Is ISE multithreaded? Can it use multiple processors (or cores)? Do big CPU caches help?

Regards Marc P4-3GHz HT 2GB DDR2-533 RAM

Reply to
marc_ely
Loading thread data ...

I'm not sure if QuartusII or ISE is multithreaded but the first generation dual core systems I wasn't impressed with. My experience is my company provided me with a dual core system to do development work with.

When my system wasn't living up to my expectations I did a little research. The MS Windows performance meter and some third party tools showed little activity. When it did it was about 85% or better, occasionally pegged. I did some other poking around on my system and discovered that they cheaped out with the graphics card and hard drives.

My advice to you and this is partly experience and the other part gut feeling is compare the price difference between the Extreme and Dual Core chips if the price is negligible look for the one with faster front side bus (FSB) speed. And, the second item I'd look into is a caching SATA controller that supports mirror and some really fast hard drives. Avoid striping the drives there is a performance hit but try mirroring. From my observations, development tools I use are mostly memory and hard drive bound. When you compile and PAR your design a fast CPU is beneficial but it is also working with a lot supporting files and storing/retrieving information from memory.

In the past most users report the biggest benefits from more and faster memory.

Derek

Reply to
Derek Simmons

No, but I have for Quartus which is very similar.

No and not for a while to come.

Nope.

Oh yeah, but once you have that, core frequency is all that matters.

I recently went from an Athlon 64 2.0 GHz/1 MiB L2$ to a E6600 Core 2 Duo 2.4 GHz/4 MiB L2$. For my benchmark, the time for Synth/P&R went from 12m34/33m40 to ~6m/~15m, thus more then double the P&R performance. When overclocked to 3.3 GHz the result scaled to

5m54/11m12, thus 3X the P&R performance. Other experiments confirm that it scales linearly with frequency (assuming memory scales equally).

I have expensive memory, but from my experiments the benchmark results showed very little sensitivity to memory bandwidth and latency.

The 4 MiB Core 2 Duo is a very fast chip for FPGA work, probably the fastest x86 available, but it's still not fast enough to reduce the compilation times to an acceptable level.

Tommy

Reply to
Tommy Thorn

Hi Tommy

Thanks for the info. Yes I found your posts about 2mins after I sent one out (after searching and finding nothing current). That's the problem with info on the web... it's often out of date and finding the right stuff can be needle in haystack.

I think I will go for a CoreDuo with 4MB.

Marc

Reply to
marc_ely

Could you give us some info on what the disk subsystems look like for each machine? (ide, sata what speed, any raid? etc)
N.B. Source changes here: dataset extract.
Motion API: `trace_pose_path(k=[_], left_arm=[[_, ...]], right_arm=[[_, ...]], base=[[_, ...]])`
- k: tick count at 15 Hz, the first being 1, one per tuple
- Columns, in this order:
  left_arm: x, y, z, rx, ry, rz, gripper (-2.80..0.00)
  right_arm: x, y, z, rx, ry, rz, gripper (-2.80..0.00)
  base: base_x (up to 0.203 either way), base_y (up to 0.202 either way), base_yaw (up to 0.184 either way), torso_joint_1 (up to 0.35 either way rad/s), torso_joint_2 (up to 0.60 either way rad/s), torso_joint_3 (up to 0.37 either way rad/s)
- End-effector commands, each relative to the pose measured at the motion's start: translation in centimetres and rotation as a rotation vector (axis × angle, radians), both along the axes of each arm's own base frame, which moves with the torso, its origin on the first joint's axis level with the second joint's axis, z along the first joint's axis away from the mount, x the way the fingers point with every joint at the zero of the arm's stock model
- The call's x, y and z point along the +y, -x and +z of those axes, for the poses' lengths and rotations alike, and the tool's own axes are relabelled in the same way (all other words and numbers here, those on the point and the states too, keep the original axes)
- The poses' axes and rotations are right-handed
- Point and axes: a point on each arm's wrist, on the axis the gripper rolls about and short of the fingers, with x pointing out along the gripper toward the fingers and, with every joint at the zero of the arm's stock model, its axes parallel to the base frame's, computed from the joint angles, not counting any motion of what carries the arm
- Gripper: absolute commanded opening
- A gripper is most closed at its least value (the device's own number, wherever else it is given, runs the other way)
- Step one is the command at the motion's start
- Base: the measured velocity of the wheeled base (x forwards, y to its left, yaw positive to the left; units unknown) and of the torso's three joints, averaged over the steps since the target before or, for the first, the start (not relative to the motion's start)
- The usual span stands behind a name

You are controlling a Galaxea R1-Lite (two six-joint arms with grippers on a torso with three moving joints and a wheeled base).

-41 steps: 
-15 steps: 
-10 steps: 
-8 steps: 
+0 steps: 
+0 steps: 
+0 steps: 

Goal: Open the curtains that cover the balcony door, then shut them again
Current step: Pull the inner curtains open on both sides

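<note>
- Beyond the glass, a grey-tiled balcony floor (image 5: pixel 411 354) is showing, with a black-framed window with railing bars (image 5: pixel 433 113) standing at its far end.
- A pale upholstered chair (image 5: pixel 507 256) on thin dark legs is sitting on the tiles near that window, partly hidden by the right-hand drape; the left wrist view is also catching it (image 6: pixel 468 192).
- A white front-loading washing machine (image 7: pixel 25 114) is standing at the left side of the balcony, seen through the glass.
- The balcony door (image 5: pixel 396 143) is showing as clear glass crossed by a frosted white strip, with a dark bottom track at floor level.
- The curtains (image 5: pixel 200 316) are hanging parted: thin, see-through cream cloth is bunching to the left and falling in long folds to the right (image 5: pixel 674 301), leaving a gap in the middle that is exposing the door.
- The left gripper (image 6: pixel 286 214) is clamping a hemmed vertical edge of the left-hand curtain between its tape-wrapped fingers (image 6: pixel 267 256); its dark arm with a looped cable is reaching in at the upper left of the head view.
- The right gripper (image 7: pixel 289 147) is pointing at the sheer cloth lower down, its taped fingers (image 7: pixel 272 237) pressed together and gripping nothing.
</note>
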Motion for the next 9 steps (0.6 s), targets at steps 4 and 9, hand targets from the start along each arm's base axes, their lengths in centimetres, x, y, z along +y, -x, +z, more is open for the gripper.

What do you think explains for no change in synthesis for C2D change from 2.4GHz to 3.3GHz ?

Reply to
mk

I could, but it would misleading as it's completely irrelevent to the posted numbers. The benchmark is operating almost exclusively out of the buffer cache and even then it's not reading that much data.

That said, for everything else disk latency matters a lot, so I used a single SATA 150 GB Raptor (15,000 RPM) in the new box. The old box had a quiet average speed Samsung PATA drive (7,200 RPM).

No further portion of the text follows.